→ Work to be completed: Output the data word for word. Begin at its first line and end at the line with "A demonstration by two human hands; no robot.".

→ Given information:
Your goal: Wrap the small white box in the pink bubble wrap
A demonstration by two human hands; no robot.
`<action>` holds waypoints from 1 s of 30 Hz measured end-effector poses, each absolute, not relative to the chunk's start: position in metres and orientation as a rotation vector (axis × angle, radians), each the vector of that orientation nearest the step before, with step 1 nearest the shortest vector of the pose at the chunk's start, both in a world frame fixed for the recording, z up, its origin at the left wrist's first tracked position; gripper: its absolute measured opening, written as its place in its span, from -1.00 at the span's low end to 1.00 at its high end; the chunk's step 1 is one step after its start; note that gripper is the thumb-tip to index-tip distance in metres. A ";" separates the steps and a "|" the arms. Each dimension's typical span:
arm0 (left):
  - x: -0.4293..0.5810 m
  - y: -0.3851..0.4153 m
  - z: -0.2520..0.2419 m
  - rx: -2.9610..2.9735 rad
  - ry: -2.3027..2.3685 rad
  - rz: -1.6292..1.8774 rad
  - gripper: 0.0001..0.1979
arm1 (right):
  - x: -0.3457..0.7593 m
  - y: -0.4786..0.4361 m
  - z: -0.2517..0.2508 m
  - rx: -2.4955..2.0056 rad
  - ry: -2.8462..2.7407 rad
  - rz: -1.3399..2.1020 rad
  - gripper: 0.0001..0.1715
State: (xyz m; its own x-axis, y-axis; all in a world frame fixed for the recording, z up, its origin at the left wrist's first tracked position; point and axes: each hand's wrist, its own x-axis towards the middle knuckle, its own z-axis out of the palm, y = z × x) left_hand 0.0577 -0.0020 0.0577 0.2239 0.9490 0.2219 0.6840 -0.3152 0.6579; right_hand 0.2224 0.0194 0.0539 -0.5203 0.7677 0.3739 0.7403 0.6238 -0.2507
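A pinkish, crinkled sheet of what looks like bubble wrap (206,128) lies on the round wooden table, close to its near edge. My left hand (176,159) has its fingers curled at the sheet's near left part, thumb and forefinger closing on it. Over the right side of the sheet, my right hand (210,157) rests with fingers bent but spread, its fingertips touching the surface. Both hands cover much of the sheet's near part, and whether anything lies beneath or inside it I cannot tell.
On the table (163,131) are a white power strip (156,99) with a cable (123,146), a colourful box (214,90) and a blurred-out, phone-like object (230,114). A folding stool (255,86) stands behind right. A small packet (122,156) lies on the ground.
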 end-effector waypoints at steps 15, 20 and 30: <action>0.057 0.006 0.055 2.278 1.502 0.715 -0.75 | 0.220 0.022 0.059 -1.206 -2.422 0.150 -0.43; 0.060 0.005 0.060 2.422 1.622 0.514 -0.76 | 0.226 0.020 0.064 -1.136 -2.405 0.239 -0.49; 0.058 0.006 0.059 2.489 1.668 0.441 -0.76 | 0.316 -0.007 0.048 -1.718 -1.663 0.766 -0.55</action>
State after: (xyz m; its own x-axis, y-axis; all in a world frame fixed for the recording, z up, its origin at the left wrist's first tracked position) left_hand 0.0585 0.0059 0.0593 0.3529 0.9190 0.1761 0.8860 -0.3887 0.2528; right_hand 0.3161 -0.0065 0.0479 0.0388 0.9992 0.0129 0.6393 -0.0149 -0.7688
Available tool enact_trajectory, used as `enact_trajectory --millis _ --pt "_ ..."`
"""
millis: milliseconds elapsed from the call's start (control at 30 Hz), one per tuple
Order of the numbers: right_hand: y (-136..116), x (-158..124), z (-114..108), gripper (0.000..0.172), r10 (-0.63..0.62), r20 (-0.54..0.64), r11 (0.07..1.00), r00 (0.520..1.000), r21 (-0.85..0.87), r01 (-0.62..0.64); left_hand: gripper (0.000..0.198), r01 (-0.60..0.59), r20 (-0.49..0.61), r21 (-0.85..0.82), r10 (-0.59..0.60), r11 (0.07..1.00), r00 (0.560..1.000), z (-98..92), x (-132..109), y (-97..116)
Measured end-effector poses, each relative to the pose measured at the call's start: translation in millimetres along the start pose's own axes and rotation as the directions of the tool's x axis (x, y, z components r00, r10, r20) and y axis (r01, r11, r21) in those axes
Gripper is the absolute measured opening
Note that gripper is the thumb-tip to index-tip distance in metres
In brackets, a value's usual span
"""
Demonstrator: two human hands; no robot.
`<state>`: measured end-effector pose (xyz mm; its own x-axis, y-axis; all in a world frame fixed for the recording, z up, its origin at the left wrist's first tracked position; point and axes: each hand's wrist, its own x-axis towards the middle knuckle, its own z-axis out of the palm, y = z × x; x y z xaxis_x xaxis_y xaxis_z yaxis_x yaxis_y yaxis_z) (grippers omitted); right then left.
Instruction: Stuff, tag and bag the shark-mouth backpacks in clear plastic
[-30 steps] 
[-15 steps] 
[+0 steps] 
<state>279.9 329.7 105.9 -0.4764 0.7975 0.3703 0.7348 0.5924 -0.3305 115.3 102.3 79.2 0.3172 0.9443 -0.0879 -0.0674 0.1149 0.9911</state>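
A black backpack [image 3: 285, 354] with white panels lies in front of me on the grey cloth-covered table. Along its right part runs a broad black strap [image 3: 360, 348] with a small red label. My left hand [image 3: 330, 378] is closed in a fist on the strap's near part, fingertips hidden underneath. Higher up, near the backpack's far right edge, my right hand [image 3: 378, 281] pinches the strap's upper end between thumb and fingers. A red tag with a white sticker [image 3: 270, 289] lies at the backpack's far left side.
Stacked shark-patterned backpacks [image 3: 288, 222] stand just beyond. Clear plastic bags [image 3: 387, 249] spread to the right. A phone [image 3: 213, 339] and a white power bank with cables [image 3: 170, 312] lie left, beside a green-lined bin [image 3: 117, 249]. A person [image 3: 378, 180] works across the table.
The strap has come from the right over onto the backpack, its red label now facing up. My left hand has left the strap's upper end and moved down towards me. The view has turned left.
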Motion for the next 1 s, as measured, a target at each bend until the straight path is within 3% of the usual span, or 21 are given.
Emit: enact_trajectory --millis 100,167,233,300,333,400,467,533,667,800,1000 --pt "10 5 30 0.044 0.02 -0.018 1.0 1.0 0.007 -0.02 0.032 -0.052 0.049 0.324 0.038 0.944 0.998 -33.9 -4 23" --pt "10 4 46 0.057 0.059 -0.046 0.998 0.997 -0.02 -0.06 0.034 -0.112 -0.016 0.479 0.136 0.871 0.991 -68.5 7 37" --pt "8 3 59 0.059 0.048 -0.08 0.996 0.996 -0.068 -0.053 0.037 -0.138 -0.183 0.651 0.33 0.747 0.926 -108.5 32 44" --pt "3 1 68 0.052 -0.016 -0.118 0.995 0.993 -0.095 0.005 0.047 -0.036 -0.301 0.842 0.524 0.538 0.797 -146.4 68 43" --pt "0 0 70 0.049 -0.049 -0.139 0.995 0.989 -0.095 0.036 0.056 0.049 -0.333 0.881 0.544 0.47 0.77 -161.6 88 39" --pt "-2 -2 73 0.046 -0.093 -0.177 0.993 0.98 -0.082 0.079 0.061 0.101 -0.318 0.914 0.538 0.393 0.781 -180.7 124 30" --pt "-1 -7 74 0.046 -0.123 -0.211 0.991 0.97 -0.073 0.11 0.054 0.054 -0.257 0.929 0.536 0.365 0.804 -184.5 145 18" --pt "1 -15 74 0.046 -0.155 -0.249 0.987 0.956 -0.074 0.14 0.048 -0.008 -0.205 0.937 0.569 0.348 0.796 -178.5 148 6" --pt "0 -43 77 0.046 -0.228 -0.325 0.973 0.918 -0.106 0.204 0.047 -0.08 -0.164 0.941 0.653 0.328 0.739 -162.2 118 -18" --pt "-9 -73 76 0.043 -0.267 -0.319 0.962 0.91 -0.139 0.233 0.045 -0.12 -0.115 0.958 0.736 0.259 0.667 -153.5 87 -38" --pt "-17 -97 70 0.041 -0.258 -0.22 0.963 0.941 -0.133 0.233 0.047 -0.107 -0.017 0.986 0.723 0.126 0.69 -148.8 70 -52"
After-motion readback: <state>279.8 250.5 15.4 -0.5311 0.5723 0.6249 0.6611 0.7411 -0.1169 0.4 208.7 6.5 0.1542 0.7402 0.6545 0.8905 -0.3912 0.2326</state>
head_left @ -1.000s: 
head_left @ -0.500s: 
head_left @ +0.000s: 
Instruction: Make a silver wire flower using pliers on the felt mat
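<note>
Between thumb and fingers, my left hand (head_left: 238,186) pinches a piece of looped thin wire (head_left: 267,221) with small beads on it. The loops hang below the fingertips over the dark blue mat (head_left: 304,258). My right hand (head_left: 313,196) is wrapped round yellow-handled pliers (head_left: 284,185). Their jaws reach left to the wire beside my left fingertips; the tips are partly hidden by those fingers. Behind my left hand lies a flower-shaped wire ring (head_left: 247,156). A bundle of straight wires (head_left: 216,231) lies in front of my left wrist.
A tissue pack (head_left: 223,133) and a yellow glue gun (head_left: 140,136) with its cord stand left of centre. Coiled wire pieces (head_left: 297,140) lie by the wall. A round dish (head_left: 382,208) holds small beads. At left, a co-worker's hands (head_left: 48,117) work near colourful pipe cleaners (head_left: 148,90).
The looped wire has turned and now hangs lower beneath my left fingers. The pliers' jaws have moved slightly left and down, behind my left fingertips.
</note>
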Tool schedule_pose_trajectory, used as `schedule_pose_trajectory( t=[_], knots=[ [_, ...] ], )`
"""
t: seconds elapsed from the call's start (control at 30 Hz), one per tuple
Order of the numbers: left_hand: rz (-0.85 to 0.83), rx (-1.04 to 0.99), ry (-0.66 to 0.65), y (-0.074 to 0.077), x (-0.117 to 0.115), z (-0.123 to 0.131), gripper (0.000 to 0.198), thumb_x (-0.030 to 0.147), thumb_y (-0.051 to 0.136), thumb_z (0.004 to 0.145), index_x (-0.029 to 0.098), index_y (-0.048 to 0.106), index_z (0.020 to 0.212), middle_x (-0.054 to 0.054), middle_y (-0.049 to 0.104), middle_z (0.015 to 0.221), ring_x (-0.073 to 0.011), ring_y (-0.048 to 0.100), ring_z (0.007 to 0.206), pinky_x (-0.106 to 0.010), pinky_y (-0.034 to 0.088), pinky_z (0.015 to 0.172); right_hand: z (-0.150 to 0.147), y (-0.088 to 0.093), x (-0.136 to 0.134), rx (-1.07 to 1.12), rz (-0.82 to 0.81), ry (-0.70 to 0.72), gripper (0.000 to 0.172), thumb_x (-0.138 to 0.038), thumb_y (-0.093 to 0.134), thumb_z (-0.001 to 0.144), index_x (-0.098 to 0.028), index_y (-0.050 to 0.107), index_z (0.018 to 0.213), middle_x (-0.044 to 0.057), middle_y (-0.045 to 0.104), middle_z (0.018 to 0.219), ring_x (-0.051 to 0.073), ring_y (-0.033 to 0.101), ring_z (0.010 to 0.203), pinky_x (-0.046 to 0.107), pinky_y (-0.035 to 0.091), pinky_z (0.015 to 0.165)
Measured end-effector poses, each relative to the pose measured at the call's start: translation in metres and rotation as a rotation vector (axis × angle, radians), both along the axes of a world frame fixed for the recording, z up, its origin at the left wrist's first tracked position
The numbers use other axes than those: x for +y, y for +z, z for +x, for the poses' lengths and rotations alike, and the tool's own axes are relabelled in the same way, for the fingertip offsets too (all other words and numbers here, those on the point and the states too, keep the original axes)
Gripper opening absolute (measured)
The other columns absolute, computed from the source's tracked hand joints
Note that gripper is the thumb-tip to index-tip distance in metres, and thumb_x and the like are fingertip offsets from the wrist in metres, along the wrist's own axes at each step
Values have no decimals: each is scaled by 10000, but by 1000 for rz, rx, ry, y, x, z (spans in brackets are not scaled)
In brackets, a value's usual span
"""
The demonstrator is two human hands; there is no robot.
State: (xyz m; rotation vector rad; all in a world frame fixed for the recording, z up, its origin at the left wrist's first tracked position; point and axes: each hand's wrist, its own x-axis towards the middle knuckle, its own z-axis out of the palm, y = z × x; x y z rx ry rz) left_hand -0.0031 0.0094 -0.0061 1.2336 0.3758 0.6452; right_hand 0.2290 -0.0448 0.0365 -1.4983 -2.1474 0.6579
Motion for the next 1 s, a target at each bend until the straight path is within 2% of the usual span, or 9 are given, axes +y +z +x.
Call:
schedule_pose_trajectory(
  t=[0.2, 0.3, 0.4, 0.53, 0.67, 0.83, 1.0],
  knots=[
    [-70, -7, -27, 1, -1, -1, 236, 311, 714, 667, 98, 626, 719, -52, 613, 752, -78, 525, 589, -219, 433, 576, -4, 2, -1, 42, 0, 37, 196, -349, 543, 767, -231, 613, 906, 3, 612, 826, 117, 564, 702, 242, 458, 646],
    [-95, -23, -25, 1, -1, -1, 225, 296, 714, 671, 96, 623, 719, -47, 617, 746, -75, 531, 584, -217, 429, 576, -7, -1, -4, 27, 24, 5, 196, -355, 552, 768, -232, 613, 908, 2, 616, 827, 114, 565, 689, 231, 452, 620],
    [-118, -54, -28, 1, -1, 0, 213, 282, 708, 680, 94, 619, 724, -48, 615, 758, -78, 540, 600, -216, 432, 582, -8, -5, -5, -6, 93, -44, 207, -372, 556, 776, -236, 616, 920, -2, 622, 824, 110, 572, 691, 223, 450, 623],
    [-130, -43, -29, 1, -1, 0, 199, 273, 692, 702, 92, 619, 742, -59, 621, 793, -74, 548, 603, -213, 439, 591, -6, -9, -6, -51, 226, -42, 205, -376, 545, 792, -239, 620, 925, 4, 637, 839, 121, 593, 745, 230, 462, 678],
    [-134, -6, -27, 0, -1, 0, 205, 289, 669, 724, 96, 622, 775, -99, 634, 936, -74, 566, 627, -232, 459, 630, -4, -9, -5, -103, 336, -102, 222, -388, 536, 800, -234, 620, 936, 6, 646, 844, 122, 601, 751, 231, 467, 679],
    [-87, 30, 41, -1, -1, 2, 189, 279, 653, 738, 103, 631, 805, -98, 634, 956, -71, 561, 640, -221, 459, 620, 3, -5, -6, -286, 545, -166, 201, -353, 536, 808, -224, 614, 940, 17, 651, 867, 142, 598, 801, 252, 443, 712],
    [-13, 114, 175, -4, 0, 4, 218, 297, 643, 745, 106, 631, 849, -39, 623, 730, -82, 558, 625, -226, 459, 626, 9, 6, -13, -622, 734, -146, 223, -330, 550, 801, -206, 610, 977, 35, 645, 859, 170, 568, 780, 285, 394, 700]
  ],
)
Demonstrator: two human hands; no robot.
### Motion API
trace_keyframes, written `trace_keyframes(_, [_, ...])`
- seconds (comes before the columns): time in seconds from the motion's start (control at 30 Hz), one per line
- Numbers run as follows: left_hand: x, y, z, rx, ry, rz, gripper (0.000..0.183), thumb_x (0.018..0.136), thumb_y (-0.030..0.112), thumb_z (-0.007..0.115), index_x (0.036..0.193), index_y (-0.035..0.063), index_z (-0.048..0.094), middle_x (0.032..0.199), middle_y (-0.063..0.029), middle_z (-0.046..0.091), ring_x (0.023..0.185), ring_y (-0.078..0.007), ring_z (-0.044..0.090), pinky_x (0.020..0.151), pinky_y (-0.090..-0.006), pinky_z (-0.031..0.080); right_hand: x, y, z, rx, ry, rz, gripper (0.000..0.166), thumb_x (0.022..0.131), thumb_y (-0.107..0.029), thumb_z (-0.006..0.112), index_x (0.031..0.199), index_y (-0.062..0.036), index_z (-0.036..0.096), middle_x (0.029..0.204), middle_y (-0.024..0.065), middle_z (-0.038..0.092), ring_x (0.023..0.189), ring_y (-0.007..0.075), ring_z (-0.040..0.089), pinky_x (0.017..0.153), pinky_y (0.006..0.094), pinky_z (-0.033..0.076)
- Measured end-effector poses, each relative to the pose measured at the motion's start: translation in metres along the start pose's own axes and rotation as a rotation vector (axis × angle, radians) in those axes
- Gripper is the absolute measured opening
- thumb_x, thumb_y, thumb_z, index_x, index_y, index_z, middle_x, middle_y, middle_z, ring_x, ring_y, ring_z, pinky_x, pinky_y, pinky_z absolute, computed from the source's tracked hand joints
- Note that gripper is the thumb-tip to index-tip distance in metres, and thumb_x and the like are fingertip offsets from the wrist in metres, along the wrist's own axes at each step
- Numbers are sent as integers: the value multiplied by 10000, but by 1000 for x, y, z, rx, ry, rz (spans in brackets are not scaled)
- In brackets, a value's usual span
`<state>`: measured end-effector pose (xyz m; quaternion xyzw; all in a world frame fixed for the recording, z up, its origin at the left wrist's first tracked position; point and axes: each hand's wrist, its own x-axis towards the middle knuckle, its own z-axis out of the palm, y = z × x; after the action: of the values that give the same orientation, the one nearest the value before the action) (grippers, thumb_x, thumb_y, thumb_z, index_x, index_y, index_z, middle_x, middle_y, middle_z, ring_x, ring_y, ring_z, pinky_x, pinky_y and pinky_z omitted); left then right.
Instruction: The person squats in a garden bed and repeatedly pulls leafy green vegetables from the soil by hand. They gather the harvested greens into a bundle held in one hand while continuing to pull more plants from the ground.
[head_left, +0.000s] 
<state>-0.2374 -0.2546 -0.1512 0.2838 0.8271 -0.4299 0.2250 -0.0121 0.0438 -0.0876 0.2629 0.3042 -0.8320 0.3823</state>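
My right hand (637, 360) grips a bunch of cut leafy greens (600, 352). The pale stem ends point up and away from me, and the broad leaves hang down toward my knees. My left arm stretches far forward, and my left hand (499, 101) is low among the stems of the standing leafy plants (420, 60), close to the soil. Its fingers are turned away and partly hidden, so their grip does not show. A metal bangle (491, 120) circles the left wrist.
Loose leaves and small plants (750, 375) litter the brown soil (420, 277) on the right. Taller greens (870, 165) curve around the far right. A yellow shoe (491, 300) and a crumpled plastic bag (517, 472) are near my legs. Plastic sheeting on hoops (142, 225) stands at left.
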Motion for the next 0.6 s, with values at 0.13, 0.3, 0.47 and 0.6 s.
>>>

→ Task response:
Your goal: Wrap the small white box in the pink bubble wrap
A demonstration by two human hands; no robot.

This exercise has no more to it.